Wir sind also von einer großen Schar von Zeugen umgeben, deren Leben uns zeigt, dass es durch den Glauben möglich ist, den uns aufgetragenen Kampf zu bestehen. Deshalb wollen auch wir – wie Läufer bei einem Wettkampf – mit aller Ausdauer dem Ziel entgegenlaufen. Wir wollen alles ablegen, was uns beim Laufen hindert, uns von der Sünde trennen, die uns so leicht gefangen nimmt, und unseren Blick auf Jesus richten, den Wegbereiter des Glaubens, der uns ans Ziel vorausgegangen ist.
Hebräer 12,1-2

Die Verse von oben stammen aus der Neuen Genfer Übersetzung. Die Herrnhuter verwenden für ihre Losungen als Bibelübersetzung die Luther 2017. Sie tun dies, weil diese für die Evangelische Kirche in Deutschland der maßgebliche Bibeltext ist, in der jeweils aktuellen Fassung. So stammt auch der heutige Lehrtext (das ist der zum ausgelosten Vers aus dem Alten Testament erklärende, ausgesuchte Text aus dem Neuen Testament ) aus dieser Übersetzung, wo es heißt (man beachte die hier verwendete starke Verkürzung eines Textes, der erklären soll im Vergleich zur obigen Fassung):

Lasst uns laufen mit Geduld in dem Kampf, der uns bestimmt ist, und aufsehen zu Jesus, dem Anfänger und Vollender des Glaubens.

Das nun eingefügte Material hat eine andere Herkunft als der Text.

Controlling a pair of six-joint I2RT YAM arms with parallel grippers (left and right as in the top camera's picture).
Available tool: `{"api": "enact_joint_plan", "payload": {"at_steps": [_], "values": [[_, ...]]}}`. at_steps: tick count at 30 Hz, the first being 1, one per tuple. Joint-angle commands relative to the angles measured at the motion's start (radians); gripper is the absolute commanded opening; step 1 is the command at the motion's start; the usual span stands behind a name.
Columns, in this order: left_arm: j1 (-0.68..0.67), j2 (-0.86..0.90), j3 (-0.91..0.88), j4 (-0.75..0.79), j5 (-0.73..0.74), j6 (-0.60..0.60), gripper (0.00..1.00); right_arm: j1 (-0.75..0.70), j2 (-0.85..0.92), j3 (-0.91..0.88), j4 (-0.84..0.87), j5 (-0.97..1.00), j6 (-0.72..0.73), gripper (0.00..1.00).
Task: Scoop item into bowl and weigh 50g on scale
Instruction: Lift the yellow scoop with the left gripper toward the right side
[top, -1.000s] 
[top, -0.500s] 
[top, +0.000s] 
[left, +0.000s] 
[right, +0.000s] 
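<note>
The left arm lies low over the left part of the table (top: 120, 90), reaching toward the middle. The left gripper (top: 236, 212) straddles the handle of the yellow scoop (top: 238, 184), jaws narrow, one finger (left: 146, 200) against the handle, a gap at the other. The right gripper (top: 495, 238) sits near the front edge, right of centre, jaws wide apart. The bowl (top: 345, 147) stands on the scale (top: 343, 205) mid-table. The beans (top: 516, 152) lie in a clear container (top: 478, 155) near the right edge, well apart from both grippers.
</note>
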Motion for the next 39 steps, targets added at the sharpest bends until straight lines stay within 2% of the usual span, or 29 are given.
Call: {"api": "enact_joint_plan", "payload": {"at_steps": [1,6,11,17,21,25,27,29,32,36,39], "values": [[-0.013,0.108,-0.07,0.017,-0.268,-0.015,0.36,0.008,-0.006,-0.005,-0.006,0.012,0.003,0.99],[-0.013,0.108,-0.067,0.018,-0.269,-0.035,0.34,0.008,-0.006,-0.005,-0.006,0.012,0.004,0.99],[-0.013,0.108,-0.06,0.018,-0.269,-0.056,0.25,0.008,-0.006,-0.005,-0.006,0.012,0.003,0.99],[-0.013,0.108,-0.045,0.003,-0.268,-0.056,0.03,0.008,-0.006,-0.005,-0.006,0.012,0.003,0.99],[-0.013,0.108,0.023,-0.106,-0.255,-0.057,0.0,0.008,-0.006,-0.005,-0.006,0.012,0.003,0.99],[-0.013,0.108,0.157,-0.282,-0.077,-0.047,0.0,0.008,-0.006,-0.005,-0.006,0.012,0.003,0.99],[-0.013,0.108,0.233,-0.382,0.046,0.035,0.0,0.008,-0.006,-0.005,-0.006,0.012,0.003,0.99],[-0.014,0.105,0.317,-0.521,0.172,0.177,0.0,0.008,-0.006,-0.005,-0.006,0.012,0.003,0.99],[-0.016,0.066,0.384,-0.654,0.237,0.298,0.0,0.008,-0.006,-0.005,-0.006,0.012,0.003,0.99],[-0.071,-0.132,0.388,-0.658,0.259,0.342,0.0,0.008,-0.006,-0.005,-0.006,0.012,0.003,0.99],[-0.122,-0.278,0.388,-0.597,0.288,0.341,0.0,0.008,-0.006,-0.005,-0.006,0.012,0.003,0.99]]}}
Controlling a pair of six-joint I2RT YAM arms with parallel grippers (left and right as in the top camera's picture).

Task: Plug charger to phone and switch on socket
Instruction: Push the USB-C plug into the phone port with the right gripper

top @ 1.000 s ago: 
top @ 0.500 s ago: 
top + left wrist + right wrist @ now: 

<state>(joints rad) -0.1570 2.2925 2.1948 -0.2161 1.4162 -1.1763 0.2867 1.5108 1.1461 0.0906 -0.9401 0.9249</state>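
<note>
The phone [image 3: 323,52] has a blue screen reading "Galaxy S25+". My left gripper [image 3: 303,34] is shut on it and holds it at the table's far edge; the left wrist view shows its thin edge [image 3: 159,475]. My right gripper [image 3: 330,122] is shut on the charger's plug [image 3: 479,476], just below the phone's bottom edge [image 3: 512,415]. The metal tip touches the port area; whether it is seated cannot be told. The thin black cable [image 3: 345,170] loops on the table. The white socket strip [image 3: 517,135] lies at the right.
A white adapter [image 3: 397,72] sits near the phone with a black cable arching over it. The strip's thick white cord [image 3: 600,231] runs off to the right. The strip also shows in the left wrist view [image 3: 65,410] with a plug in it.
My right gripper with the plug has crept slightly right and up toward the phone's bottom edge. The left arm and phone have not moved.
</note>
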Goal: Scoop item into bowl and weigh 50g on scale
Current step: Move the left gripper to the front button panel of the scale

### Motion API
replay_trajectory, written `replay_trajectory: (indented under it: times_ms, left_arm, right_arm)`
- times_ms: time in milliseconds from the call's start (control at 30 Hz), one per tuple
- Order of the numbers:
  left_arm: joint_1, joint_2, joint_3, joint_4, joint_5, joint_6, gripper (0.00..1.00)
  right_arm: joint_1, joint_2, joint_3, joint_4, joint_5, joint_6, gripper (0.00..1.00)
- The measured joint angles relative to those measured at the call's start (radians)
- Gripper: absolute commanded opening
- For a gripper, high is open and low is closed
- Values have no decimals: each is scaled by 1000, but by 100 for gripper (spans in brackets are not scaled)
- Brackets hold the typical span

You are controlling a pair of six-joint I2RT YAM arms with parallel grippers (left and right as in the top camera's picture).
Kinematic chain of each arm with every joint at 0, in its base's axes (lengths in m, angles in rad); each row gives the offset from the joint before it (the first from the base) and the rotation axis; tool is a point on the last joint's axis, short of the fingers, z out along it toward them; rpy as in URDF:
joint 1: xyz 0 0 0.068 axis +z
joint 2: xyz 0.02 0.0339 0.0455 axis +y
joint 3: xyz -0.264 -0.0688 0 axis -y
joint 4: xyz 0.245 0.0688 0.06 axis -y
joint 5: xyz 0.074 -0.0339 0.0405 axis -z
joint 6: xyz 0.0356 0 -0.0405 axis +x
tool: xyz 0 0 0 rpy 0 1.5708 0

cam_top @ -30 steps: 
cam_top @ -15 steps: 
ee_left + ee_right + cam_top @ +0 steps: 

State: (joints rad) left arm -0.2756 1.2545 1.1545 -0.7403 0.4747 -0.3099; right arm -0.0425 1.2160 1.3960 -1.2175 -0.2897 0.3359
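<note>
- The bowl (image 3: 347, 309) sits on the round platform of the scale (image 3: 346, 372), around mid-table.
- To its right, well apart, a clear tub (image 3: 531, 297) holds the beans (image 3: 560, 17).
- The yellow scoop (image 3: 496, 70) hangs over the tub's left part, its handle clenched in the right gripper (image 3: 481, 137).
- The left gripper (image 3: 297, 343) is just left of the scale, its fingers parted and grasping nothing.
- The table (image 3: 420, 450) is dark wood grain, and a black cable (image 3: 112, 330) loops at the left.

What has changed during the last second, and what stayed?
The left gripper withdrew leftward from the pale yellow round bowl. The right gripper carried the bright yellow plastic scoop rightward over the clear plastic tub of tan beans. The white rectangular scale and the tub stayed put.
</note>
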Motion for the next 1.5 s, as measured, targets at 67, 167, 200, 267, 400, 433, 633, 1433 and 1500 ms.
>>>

Es mag haarspalterisch erscheinen, wenn ich hier die Neue Genfer Übersetzung für angemessener halte. Das zugrundeliegende griechische Wort ist hypomone und bedeutet „Ausharren unter üblen Bedingungen und das Ertragen böser Dinge“ (Elberfelder Studienbibel). Um im Bild des Sports zu bleiben: Die „Geduld“, die ein Läufer aufbringt, wenn er Runde um Runde dreht, um am Ende die 10.000 Meter geschafft zu haben, scheint mir zu schwach für das, was hier zum Ausdruck kommen soll. Im Glaubensleben müssen schwere Hindernisse überwunden werden, da finde ich die Übersetzung mit „Ausdauer“ – im Sinne von erdulden, aushalten – viel passender. So steht es auch in der Schlachter, der Elberfelder und der Neuen Genfer Übersetzung. Schwach übersetzt ist für mich auch der „Kampf, der mich bestimmt“. Was soll das heißen? Viel besser ist doch „der Kampf, der uns aufgetragen ist“. Da weiß jeder, der das liest, was auf uns zukommt und was von uns erwartet wird. Die Worte der Bibel sind immens herausfordernd. Sie müssen sorgfältig übersetzt werden, damit sie ihre Kraft nicht verlieren in einem Deutsch, über das man hinwegliest und das dem Einzelnen nichts mehr zu sagen hat.